TASK :: Exclude all pictures from your copy of the data below, which should otherwise match exactly.

PROVIDED MATERIAL ::

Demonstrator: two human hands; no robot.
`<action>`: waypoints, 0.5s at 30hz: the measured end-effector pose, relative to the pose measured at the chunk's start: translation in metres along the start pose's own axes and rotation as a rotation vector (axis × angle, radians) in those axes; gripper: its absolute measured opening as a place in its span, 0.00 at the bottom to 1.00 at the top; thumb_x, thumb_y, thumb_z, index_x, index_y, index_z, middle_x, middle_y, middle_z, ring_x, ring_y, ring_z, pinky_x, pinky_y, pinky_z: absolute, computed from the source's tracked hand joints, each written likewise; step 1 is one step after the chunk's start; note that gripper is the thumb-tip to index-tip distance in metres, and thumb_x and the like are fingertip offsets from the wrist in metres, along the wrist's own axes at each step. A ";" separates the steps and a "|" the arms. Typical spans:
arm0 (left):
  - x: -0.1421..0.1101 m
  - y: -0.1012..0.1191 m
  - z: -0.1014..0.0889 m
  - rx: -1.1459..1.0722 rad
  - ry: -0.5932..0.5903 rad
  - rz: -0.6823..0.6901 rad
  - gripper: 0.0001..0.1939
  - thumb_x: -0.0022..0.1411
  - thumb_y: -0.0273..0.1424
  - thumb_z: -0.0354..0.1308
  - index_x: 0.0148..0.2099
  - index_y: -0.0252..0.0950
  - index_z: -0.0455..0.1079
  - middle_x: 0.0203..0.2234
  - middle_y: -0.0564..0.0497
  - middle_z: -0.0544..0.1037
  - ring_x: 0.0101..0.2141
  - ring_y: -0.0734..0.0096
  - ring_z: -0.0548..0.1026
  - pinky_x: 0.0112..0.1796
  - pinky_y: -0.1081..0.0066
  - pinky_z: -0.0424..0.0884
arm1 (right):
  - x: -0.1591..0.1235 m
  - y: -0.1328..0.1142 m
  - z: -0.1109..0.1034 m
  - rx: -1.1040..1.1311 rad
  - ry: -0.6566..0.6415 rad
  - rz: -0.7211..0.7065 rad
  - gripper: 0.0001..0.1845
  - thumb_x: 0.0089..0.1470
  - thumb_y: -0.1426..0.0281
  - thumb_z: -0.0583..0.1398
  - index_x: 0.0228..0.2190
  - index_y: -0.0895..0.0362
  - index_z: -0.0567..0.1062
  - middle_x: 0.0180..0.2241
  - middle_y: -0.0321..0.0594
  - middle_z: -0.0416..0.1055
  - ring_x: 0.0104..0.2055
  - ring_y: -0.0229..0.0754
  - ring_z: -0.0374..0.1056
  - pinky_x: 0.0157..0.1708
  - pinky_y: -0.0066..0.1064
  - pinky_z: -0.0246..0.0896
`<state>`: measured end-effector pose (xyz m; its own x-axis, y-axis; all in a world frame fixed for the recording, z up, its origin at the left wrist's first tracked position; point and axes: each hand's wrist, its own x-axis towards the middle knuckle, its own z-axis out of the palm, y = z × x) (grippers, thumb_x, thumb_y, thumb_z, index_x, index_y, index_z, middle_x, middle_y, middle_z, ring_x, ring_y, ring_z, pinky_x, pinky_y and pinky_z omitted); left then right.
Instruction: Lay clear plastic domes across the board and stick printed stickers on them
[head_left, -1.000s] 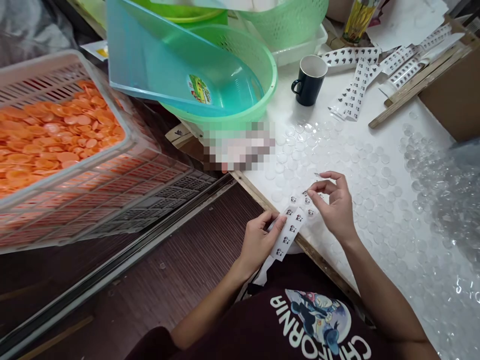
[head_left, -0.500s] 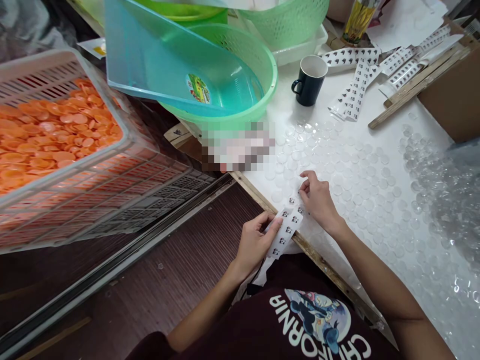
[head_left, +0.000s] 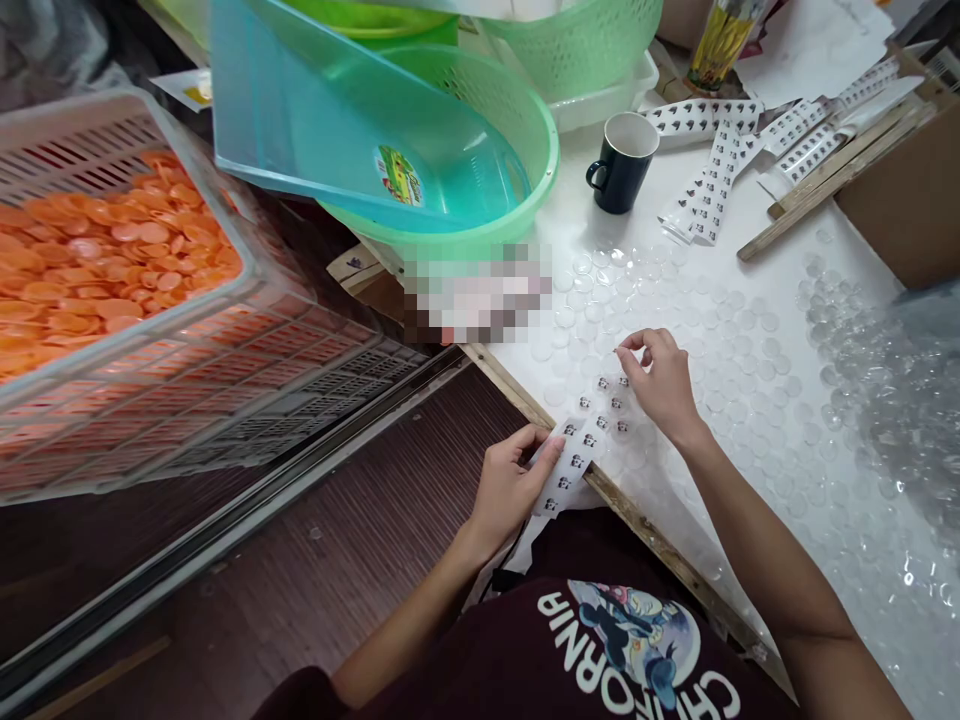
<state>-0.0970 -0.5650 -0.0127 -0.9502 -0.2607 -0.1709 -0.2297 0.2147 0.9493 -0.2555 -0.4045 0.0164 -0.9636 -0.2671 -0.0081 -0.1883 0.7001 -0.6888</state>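
Observation:
My left hand [head_left: 517,475] pinches a white sticker strip [head_left: 576,462] with small dark printed figures, at the table's front edge. The strip hangs partly over the wooden edge towards my lap. My right hand [head_left: 660,380] is just above the table, up and right of the strip, its thumb and forefinger pressed together. Whatever is between those fingertips is too small to make out. Below it, several small dark figures [head_left: 602,422] show among the clear round discs [head_left: 720,390] spread over the white tabletop.
A dark mug [head_left: 622,165] stands behind the discs, near more sticker strips [head_left: 716,185]. A pile of clear discs [head_left: 892,370] lies to the right. Green basins with a blue tray [head_left: 337,150] sit at the back left. A crate [head_left: 247,300] of orange discs [head_left: 127,250] stands left.
My right hand has moved right and slightly up, away from the strip, uncovering more dark figures on the table. My left hand and its strip have stayed nearly still.

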 end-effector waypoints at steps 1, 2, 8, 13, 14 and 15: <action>0.000 0.000 0.000 -0.002 -0.001 0.004 0.15 0.66 0.38 0.57 0.30 0.34 0.72 0.23 0.55 0.73 0.25 0.75 0.67 0.28 0.76 0.63 | 0.003 0.001 -0.001 0.048 -0.041 0.034 0.05 0.57 0.67 0.59 0.30 0.54 0.74 0.35 0.39 0.74 0.33 0.41 0.67 0.44 0.41 0.60; 0.000 0.000 0.000 -0.004 -0.001 0.007 0.15 0.66 0.38 0.57 0.30 0.34 0.72 0.23 0.55 0.73 0.25 0.75 0.67 0.28 0.76 0.63 | 0.006 0.002 -0.001 0.092 -0.082 0.068 0.06 0.56 0.67 0.59 0.29 0.54 0.74 0.32 0.38 0.74 0.31 0.41 0.66 0.41 0.38 0.62; 0.000 -0.001 -0.001 0.000 -0.001 -0.005 0.14 0.66 0.38 0.57 0.31 0.34 0.72 0.24 0.54 0.74 0.25 0.74 0.67 0.28 0.75 0.63 | 0.012 0.005 0.004 0.101 -0.141 0.121 0.05 0.51 0.70 0.59 0.25 0.54 0.74 0.25 0.35 0.73 0.28 0.40 0.67 0.38 0.37 0.62; 0.000 -0.001 -0.001 -0.007 0.003 -0.009 0.15 0.66 0.39 0.57 0.30 0.34 0.72 0.23 0.54 0.74 0.25 0.74 0.67 0.28 0.76 0.63 | 0.011 0.006 0.006 0.065 -0.135 0.110 0.06 0.51 0.69 0.58 0.24 0.53 0.74 0.24 0.35 0.74 0.28 0.40 0.68 0.40 0.39 0.62; 0.000 -0.001 -0.001 -0.007 0.003 -0.012 0.15 0.66 0.39 0.57 0.30 0.34 0.72 0.23 0.54 0.74 0.25 0.75 0.67 0.28 0.76 0.63 | 0.011 0.006 0.006 0.061 -0.136 0.106 0.06 0.51 0.69 0.58 0.24 0.53 0.74 0.24 0.35 0.74 0.28 0.41 0.68 0.40 0.39 0.62; 0.000 -0.001 -0.001 -0.007 0.003 -0.015 0.15 0.65 0.39 0.57 0.30 0.34 0.72 0.23 0.54 0.74 0.25 0.74 0.67 0.28 0.76 0.63 | 0.011 0.007 0.006 0.051 -0.138 0.104 0.06 0.51 0.69 0.58 0.24 0.53 0.73 0.24 0.35 0.74 0.28 0.41 0.68 0.41 0.40 0.62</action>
<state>-0.0965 -0.5658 -0.0137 -0.9460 -0.2670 -0.1840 -0.2421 0.2038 0.9486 -0.2664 -0.4070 0.0073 -0.9417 -0.2855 -0.1781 -0.0756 0.6953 -0.7147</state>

OUTPUT ::
Demonstrator: two human hands; no robot.
`<action>`: waypoints, 0.5s at 30hz: the measured end-effector pose, relative to the pose measured at the chunk's start: translation in metres along the start pose's own axes and rotation as a rotation vector (axis × angle, radians) in those axes; gripper: its absolute measured opening as a place in its span, 0.00 at the bottom to 1.00 at the top; thumb_x, thumb_y, thumb_z, index_x, index_y, index_z, middle_x, middle_y, middle_z, ring_x, ring_y, ring_z, pinky_x, pinky_y, pinky_z: absolute, computed from the source's tracked hand joints, each written likewise; step 1 is one step after the chunk's start; note that gripper is the thumb-tip to index-tip distance in metres, and thumb_x and the like are fingertip offsets from the wrist in metres, along the wrist's own axes at each step. A ";" separates the steps and a "|" the arms. Typical spans:
arm0 (left):
  - x: -0.1421..0.1101 m
  - y: -0.1012..0.1191 m
  - z: -0.1014..0.0889 m
  - rx: -1.1459..1.0722 rad
  - ry: -0.5932..0.5903 rad
  - rz: -0.6823..0.6901 rad
  - gripper: 0.0001..0.1939
  - thumb_x: -0.0022..0.1411
  - thumb_y: -0.0273..0.1424
  - thumb_z: -0.0354..0.1308
  - index_x: 0.0148..0.2099
  - index_y: -0.0252..0.0950
  - index_z: -0.0455..0.1079
  - middle_x: 0.0203..0.2234
  - middle_y: -0.0564..0.0497
  - middle_z: -0.0544..0.1037
  - ring_x: 0.0101..0.2141
  - ring_y: -0.0734..0.0096
  - ring_z: -0.0548..0.1026
  - pinky_x: 0.0112..0.1796
  - pinky_y: -0.1081..0.0066
  - pinky_z: -0.0424..0.0884
arm1 (right):
  - x: -0.1591..0.1235 m
  - y: -0.1328..0.1142 m
  - z: -0.1109..0.1034 m
  - rx: -1.1040..1.1311 rad
  - ry: -0.6566..0.6415 rad
  - rz: -0.7211..0.7065 rad
  - gripper: 0.0001..0.1845
  - thumb_x: 0.0089..0.1470
  - thumb_y: -0.1426..0.0281
  - thumb_z: -0.0583..0.1398
  - index_x: 0.0228..0.2190
  - index_y: -0.0895..0.0362
  - index_z: -0.0567..0.1062
  - middle_x: 0.0180..0.2241
  - middle_y: -0.0321..0.0594
  - middle_z: -0.0416..0.1055
  - ring_x: 0.0104..0.2055
  - ring_y: -0.0229..0.0754
  - ring_z: -0.0374..0.1056
  - pinky_x: 0.0157..0.1708
  - pinky_y: -0.0066..0.1064
  - pinky_z: -0.0246..0.0896
`<state>`: measured end-effector pose (xyz m; its own x-axis, y-axis; all in a world frame fixed for the recording, z up, its origin at the left wrist's first tracked position; point and axes: each hand's wrist, its own x-axis towards the middle knuckle, its own z-axis out of the palm, y = z × x) (grippers, thumb_x, thumb_y, thumb_z, index_x, index_y, index_z, middle_x, middle_y, middle_z, ring_x, ring_y, ring_z, pinky_x, pinky_y and pinky_z omitted); left then right.
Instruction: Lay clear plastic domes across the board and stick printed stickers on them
[head_left, -1.000s] 
[head_left, -0.500s] 
[head_left, +0.000s] 
<state>-0.0970 -0.5650 -0.0127 -0.9502 -0.2607 -0.1709 -0.2297 0.2147 0.9493 -0.2555 -0.4045 0.0164 -0.9636 -0.2671 -0.0081 -0.1883 0.7001 -0.6888</state>
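Observation:
My left hand [head_left: 517,475] pinches a white sticker strip [head_left: 576,462] with small dark printed figures, at the table's front edge. The strip hangs partly over the wooden edge towards my lap. My right hand [head_left: 660,380] is just above the table, up and right of the strip, its thumb and forefinger pressed together. Whatever is between those fingertips is too small to make out. Below it, several small dark figures [head_left: 602,422] show among the clear round discs [head_left: 720,390] spread over the white tabletop.
A dark mug [head_left: 622,165] stands behind the discs, near more sticker strips [head_left: 716,185]. A pile of clear discs [head_left: 892,370] lies to the right. Green basins with a blue tray [head_left: 337,150] sit at the back left. A crate [head_left: 247,300] of orange discs [head_left: 127,250] stands left.
My right hand has moved right and slightly up, away from the strip, uncovering more dark figures on the table. My left hand and its strip have stayed nearly still.
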
 end-effector waypoints at steps 1, 2, 8, 13, 14 and 15: <action>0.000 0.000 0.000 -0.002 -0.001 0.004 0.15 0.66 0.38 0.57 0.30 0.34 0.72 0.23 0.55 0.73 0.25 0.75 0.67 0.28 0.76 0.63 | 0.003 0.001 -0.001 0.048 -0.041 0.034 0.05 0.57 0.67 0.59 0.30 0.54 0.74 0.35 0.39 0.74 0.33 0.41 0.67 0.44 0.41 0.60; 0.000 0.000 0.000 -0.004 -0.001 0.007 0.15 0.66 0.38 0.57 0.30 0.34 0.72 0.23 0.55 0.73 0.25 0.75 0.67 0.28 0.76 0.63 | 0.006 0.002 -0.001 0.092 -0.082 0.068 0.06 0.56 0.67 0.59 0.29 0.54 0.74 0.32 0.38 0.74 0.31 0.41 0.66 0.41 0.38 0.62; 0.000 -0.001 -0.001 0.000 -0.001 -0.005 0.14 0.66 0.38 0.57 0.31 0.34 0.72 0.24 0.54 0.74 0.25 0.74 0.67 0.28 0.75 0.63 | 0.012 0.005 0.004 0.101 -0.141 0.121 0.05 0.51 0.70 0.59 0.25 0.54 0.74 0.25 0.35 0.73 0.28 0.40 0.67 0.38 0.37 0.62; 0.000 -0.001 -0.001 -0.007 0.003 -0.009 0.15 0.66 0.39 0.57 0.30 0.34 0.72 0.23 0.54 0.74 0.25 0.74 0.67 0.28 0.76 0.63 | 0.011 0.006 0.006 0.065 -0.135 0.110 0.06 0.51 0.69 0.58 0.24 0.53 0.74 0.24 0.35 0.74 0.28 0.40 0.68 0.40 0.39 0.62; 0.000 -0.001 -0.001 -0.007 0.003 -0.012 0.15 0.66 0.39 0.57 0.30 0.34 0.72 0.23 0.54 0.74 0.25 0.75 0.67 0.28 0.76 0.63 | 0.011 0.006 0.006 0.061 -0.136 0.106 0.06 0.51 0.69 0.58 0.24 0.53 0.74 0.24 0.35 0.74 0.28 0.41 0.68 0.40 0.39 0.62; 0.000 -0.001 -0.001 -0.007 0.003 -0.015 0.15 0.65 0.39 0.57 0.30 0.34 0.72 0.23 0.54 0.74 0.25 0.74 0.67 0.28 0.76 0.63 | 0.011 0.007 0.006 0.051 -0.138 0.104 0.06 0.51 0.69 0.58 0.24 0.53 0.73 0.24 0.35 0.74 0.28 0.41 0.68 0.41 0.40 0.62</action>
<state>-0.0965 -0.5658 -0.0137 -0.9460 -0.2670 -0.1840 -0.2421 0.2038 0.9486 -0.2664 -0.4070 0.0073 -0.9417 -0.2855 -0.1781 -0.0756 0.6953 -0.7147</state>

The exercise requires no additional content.